[LLVMdev] Secure Virtual Machine

Fri Jun 15 10:20:04 PDT 2007

Let me cut it down to the core problem: I'm asking about the
feasibility of extending LLVM with constructs to manage separate
heaps. Given my current understanding of LLVM, I can see this done in
two ways:

1. Add heap management instructions to the core instructions, modify
allocation routines to explicitly name heaps or modify the runtime to
rebind the allocation routines depending on some VM-level context that
names a heap (thread-local storage?).

2. Add instrinsics to start a new heap (via a new ExecutionEngine?).
This would involve modifying the VM to accept allocation primitives as
function pointers.

So a program or language with real-time constraints where an
incremental GC is preferable, and where an efficient, non-incremental
GC is used for other tasks, can be expressed as partitioned heaps each
with their own GC.

Sandro

On 6/2/07, Sandro Magi <naasking at gmail.com> wrote:
> Many VMs focus on performance, optimizations, memory consumption, etc.
> but very few, if any, focus on fault isolation and security.

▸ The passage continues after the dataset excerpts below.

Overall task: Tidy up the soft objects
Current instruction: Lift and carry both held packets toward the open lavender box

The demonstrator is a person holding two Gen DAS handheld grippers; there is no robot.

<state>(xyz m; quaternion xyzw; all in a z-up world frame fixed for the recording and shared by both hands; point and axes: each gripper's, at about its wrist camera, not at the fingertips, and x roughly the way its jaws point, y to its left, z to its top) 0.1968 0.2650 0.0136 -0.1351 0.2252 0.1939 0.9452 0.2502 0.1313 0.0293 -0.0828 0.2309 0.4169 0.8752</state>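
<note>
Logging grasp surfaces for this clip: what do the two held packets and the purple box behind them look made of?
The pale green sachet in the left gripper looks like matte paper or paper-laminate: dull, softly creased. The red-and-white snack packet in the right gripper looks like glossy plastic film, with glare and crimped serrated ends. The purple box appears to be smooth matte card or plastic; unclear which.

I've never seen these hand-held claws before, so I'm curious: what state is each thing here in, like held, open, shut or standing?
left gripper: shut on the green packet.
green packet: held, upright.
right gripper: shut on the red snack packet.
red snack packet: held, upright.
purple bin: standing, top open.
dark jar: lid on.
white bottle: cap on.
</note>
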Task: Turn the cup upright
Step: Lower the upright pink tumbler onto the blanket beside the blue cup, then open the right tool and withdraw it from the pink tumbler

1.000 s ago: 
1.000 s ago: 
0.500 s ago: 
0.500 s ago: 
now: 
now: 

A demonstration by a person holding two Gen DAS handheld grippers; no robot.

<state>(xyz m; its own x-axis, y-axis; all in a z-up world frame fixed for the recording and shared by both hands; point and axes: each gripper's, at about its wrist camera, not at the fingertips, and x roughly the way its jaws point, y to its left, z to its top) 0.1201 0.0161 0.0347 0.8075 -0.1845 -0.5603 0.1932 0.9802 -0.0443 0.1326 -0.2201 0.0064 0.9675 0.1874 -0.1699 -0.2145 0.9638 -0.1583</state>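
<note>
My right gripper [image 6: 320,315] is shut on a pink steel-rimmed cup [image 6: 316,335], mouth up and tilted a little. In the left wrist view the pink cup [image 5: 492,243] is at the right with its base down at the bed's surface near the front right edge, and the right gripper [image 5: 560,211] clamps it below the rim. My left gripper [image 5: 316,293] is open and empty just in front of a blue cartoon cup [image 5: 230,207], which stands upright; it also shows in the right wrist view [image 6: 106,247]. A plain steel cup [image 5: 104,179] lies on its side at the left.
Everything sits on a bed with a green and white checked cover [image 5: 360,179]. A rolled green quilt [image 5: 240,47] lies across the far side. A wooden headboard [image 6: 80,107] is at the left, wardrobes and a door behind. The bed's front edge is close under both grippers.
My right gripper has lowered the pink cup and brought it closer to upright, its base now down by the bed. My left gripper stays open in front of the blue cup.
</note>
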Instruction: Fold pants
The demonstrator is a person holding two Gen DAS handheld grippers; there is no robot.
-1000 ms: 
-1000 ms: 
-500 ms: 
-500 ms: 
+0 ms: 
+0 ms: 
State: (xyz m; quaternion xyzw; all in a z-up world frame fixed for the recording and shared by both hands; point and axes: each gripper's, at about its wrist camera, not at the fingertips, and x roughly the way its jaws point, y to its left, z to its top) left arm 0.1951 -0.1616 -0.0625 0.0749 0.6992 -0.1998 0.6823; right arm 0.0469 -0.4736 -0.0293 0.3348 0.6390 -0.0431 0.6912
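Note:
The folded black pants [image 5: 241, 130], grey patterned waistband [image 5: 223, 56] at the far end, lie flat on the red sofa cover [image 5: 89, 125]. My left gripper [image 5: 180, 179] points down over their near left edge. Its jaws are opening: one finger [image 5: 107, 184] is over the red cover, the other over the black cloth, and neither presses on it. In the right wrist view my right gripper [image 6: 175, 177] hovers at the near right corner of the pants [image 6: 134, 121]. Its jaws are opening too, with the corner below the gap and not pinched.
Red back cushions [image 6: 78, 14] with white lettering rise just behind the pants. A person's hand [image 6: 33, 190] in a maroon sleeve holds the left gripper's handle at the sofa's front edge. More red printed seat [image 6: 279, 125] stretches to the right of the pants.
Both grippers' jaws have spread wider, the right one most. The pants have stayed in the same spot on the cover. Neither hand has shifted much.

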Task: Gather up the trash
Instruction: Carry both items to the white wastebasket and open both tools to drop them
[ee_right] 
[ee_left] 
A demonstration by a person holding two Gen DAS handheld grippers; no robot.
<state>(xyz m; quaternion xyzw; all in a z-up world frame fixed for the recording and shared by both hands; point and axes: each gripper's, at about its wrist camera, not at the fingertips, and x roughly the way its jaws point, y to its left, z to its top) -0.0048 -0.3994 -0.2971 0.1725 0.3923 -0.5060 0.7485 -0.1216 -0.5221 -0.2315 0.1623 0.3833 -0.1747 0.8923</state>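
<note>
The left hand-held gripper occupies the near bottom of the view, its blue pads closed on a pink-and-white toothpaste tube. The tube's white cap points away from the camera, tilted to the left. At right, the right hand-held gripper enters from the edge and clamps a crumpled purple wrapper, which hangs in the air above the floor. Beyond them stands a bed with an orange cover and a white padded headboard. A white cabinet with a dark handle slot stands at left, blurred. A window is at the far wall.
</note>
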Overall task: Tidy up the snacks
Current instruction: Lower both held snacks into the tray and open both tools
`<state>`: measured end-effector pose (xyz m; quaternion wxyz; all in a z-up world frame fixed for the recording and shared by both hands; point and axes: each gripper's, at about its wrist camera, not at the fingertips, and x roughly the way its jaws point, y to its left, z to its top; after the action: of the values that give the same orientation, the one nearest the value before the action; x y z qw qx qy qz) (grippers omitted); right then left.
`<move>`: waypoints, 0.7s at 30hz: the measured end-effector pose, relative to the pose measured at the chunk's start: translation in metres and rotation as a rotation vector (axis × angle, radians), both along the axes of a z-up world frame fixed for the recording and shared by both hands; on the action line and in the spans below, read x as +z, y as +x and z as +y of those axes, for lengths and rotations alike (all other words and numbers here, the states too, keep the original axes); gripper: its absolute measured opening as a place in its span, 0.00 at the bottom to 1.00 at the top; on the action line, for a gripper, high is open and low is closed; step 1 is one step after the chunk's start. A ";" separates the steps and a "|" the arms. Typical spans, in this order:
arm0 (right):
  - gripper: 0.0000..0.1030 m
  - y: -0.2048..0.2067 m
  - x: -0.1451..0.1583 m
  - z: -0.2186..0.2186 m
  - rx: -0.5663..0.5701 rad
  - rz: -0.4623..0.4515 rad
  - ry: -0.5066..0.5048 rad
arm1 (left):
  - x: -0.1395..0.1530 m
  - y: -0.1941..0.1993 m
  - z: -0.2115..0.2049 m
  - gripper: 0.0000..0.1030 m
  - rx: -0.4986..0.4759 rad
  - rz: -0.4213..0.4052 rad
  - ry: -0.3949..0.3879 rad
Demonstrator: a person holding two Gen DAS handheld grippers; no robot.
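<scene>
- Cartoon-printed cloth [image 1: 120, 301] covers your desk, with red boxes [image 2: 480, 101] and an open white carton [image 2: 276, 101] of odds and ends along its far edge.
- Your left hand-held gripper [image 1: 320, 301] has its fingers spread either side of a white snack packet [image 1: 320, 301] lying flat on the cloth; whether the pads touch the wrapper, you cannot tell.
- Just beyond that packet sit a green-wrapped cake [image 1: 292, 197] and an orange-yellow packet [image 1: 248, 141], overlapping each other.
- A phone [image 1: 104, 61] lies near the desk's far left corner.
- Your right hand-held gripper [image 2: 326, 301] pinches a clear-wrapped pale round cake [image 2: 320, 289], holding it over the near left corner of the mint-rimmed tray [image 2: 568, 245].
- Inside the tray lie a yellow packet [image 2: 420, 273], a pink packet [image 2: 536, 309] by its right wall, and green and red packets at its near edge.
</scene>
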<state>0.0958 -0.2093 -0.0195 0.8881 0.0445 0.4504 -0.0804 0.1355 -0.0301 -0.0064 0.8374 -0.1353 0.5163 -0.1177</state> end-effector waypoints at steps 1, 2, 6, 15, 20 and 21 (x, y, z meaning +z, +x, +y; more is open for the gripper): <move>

Given
> memory safety, any VM reduces to capability security, which is
> sufficient to implement most security policies of interest; however,
> most such VMs still ignore two main attack vectors from malicious
> code: DoS attack on memory allocation, and DoS against the CPU.
>
> I've been mulling over how LLVM could be extended to provide a degree
> of isolation from these two attack vectors [3].
>
> Preventing a DoS against memory allocation involves controlling access
> to allocation in some way. Fine-grained control over every single
> allocation is likely infeasible [1]. Similarly, preventing a DoS
> against the CPU involves controlling the execution time of certain
> code blocks, by introducing concurrency or flow control of some sort.
>
> There is a single abstraction which has solved the above two problems
> for over 40 years: the process, which provides an isolated memory
> space, and an independently schedulable execution context.
>
> A VM process would run in its own heap and manages its own memory. The
> memory allocation routines are scoped to the process, which can itself
> potentially call out to a "space bank" to allocate more space for its
> heap. Memory faults in a process can be handled by "keepers" [4].
>
> Concurrency is still an open question, because a kernel thread per VM
> process is actually overkill. A mix of kernel threads and Erlang-style
> preemptive green threads might be optimal, but this isn't the
> interesting part of the proposal IMO.
>
> There must also be some sort of interprocess communication (IPC),
> either via copying between heaps, or an "exchange heap". The exchange
> heap is the approach taken by the Singularity OS [2] where they add
> "software isolated processes" to the .NET VM and make it an operating
> system.
>
> There are two approaches I currently foresee for adding process
> constructs to LLVM:
>
> 1. Add process management instructions to the core instructions, and
> modify the runtime to rebind the allocation routines depending on some
> VM-level context that names which process is actually executing
> (perhaps in thread-local storage).
>
> 2. Add instrinsics to launch an entirely new VM instance
> (ExecutionEngine?) as if it were the process. This would involve
> modifying the VM to accept allocation primitives as function pointers,
> and potentially adding some scheduling awareness.
>
> At the moment, I'm not primarily interested in making LLVM itself a
> secure VM, but I think that too might be possible, and suggests
> possible future work.
>
> For instance, unsafe pointer operations can be made safe if the
> casting operation from integer to pointer implements a dynamic check
> that it's within the bounds of the heap. This is potentially an
> expensive operation, but such casts only penalize heavily unsafe
> programs, which should hopefully be rare. I believe LLVM programs that
> do not use these casting instructions are inherently memory safe, so
> they incur no such penalties (please correct me if I'm wrong). Using
> this approach, LLVM could support the safe execution of unsafe
> programs by running them in an isolated VM process.
>
> Alternately, one could actually launch the unsafe code in a completely
> separate OS process with a new LLVM instance, and the VM-level IPC
> instructions would transparently perform OS-level IPC to the separate
> process. This maintains the isolation properties, with the full
> execution speed (no need for dynamic heap bound checks), at the cost
> of using slightly heavier OS processes.
>
> Any comments on the feasibility of this approach? I'm definitely not
> familiar with the LLVM internals, and I wrote the above given only my
> understanding from reading the LLVM reference manual.
>
> Sandro
>
> [1] except perhaps using some sort of region-based approach with
> region inference, etc. I'm still reading the literature on this.
> [2] http://research.microsoft.com/os/singularity/
> [3] I realize that LLVM is unsafe in other ways, but I believe it
> currently lacks even the base constructs necessary to even build a
> secure VM on top of it.
> [4] I can explain space banks and keepers concepts further, but just
> think of them as stateful exception handlers specific to a process.
> The concepts come from the KeyKOS/EROS and Coyotos secure operating
> systems.
>